If a user searches for restaurants in a ZIP code should we only return restaurants within that ZIP code, or should we include restaurants from other nearby ZIP codes in our search results? And if we include other ZIP codes, how many other ZIP codes? How should we order the results? These and other similar questions helped up to come up with the structure of our search controller.
Figure 1.1
if params[:search].present?
@search = Restaurant.solr_search do
fulltext params[:restaurant_name] # runs a full text search of
with(:approved, :true) #facets approved restaurants
if params[:cuisine_search].present? #user also entered cuisine preference
any_of do
params[:cuisine_search].each do |tag|
with(:cuisines_name, tag) # facet by matching cuisines
end
end
end
if params[:address].present? || params[:city_search].present? || params[:state_search].present? || params[:zip_search].present?
#if any location fields are present, geocode that location
with(:location).in_radius(*Geocoder.coordinates(whereat), howfar)
#facet based on user given location,
end
order_by_geodist(:location,request.location.latitude,request.location.longitude)
@restaurants = @search.results
end

It took us about a week but we were finally able to come up with enough if statements to cover every one of the 362,880 possible combinations of search queries.

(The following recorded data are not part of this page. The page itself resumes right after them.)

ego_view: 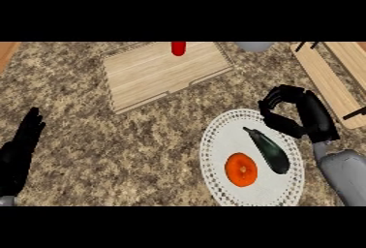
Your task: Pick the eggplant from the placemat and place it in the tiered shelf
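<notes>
A dark eggplant lies slantwise on the white lacy placemat, beside an orange round fruit. My right hand hovers just above and right of the eggplant's stem end, fingers and thumb curled inward with nothing between them. It does not touch the eggplant. The wooden tiered shelf stands at the upper right, right behind that hand. My left hand rests open at the left edge, fingers pointing up.
A light wooden tray lies at the back centre with a red item at its far edge. A grey object peeks in at the top. The counter is speckled stone.
</notes>
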You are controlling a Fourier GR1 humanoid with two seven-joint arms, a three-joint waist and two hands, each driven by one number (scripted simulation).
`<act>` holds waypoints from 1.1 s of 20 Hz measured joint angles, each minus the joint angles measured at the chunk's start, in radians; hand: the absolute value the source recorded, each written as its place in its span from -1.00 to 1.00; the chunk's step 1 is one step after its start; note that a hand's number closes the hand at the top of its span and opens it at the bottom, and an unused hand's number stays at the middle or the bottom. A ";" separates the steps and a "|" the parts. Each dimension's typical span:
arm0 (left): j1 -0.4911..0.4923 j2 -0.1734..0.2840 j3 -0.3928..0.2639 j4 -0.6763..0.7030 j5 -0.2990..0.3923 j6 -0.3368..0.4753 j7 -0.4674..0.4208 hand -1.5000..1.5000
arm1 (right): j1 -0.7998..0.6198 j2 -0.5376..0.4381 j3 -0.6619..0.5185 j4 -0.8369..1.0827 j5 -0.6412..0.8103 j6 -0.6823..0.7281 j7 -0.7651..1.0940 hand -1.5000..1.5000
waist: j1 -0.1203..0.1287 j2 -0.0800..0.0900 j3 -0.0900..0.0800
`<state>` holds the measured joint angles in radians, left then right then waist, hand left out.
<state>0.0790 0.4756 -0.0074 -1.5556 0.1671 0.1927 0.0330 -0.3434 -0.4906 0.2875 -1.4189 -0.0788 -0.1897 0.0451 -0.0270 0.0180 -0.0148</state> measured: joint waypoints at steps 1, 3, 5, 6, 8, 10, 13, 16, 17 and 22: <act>0.002 -0.005 -0.003 0.009 0.012 -0.010 0.009 0.00 | 0.010 0.005 0.013 0.017 0.055 -0.059 0.025 -1.00 | 0.002 -0.003 0.002; -0.006 -0.019 -0.009 0.044 0.034 -0.037 0.016 0.00 | 0.027 0.049 0.064 0.031 0.149 -0.161 0.095 -1.00 | 0.006 -0.008 0.005; -0.014 -0.015 0.000 0.075 0.059 -0.069 0.025 0.00 | 0.044 0.097 0.125 0.020 0.232 -0.233 0.182 -1.00 | 0.011 -0.013 0.008; -0.006 -0.021 -0.003 0.082 0.061 -0.078 0.021 0.00 | 0.056 0.115 0.153 0.009 0.273 -0.262 0.229 -1.00 | 0.014 -0.015 0.009; -0.006 -0.027 0.003 0.106 0.069 -0.093 0.012 0.00 | 0.059 0.120 0.200 -0.024 0.364 -0.294 0.344 -1.00 | 0.015 -0.018 0.010; -0.004 -0.027 0.007 0.114 0.075 -0.103 0.012 0.00 | 0.036 0.098 0.236 -0.044 0.459 -0.289 0.473 -1.00 | 0.015 -0.023 0.009; -0.021 -0.031 0.004 0.126 0.071 -0.100 0.023 0.00 | -0.003 0.055 0.290 -0.070 0.583 -0.222 0.654 -1.00 | 0.010 -0.027 0.009; -0.034 -0.034 0.005 0.137 0.070 -0.103 0.026 0.00 | -0.063 0.023 0.326 -0.103 0.647 -0.085 0.834 -1.00 | 0.012 -0.028 0.009; -0.033 -0.037 0.000 0.133 0.068 -0.105 0.027 0.00 | -0.083 0.015 0.337 -0.108 0.650 -0.028 0.880 -1.00 | 0.016 -0.027 0.009; -0.046 -0.039 0.000 0.140 0.065 -0.110 0.030 0.00 | -0.152 0.008 0.390 -0.121 0.579 0.241 1.008 -1.00 | 0.030 -0.024 0.009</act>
<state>0.0328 0.4365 -0.0076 -1.4160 0.2319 0.0829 0.0627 -0.4953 -0.4826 0.6778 -1.5397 0.4998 0.0516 1.0532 0.0032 -0.0063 -0.0058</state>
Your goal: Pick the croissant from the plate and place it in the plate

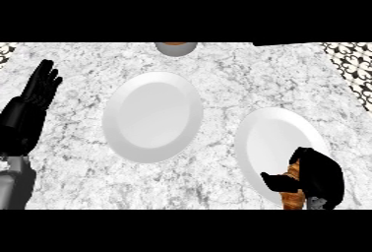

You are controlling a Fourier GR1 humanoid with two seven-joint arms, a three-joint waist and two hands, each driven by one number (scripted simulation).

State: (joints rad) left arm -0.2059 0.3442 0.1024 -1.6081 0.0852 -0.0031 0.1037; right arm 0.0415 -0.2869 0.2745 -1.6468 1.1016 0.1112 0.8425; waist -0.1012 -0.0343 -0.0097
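Down at five o'clock, right hand [317,178] curls round the croissant [291,186] on the right plate [270,132]; light, flaky, crushable, best taken mid-body. Left hand [35,96] rests open at nine. Centre plate [152,116] waits.

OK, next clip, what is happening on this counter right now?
The robot's right hand has its fingers curled round a golden-brown croissant at the near edge of the white round plate on the right. The second white round plate, at centre, holds nothing. The left hand rests open at the left edge, fingers up.
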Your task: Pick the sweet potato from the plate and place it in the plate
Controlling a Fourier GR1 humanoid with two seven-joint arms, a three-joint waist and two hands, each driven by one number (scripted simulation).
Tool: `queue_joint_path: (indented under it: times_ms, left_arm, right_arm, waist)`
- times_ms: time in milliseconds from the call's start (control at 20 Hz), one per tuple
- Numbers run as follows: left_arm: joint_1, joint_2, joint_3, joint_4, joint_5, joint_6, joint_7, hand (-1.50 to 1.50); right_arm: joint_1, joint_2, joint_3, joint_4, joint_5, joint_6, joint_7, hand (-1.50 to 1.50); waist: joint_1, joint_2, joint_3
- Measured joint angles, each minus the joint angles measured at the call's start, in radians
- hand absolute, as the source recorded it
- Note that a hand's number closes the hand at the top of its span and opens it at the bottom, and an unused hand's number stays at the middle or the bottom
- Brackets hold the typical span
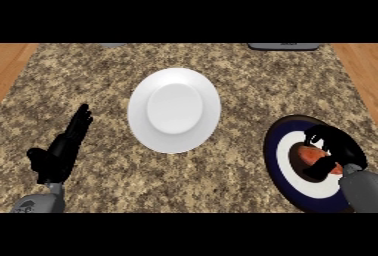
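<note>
The right hand [330, 150] was at the lower right of the frame, over the dark blue plate [279, 150]. Its fingers and thumb were curled round the sweet potato [314, 156]. The orange sweet potato lay under the hand, on the white middle of that plate. The hand hid much of it, so I could not tell which way its long side pointed. The white plate [174, 110] sat in the middle of the frame, well apart from the hand, up and to the left. The left hand [63, 150] rested at the lower left on the speckled worktop [244, 75], fingers straight and pointing up.
</note>
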State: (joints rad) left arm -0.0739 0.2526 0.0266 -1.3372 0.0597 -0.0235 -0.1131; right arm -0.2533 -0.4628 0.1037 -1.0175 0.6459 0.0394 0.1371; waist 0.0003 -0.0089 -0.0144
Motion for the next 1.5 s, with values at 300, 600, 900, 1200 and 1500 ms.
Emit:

Figure 1.1 is a small sampling of how we implement search when a user types in a restaurant name, cuisine preference, and restaurant location. First we search the solr index for whatever the user enters in the restaurant_name field, then cut that list down to only the approved restaurants, then we check to see if the user also entered a cuisine preference, if so we facet our list down to restaurants that match that cuisine, if the user did not enter a cuisine, we skip that step, then we check if the user entered a location that they would like to search like a city, or state, and we facet our list down to only restaurant’s in that area. Using this strategy we can create sort of a Venn diagram that allows us to drill down only to the information that we want, and point that result to the restaurant variable. To increase the functionality of the site, The Mechanism engineers implemented an IP lookup to automatically detect the IP address and location of the user, and order search results by how close the restaurant is to the user.

A second major challenge that many developers face when using a search server is deployment. In order to use solr in a production environment, you will need a Java app servlet like Tomcat or Jetty, and you will need an instance of Apache Solr. Developers may consider installing standalone versions of Tomcat and Solr Sunspot depending on their hardware capabilities, but sunspot comes bundled with a Jetty server which can be used in production by running the command RAILS_ENV=production rake sunspot:solr:start

And voila! we have implemented an advanced search tool that will help users find allergy-aware restaurants all across the nation and may even save somebody’s life one day.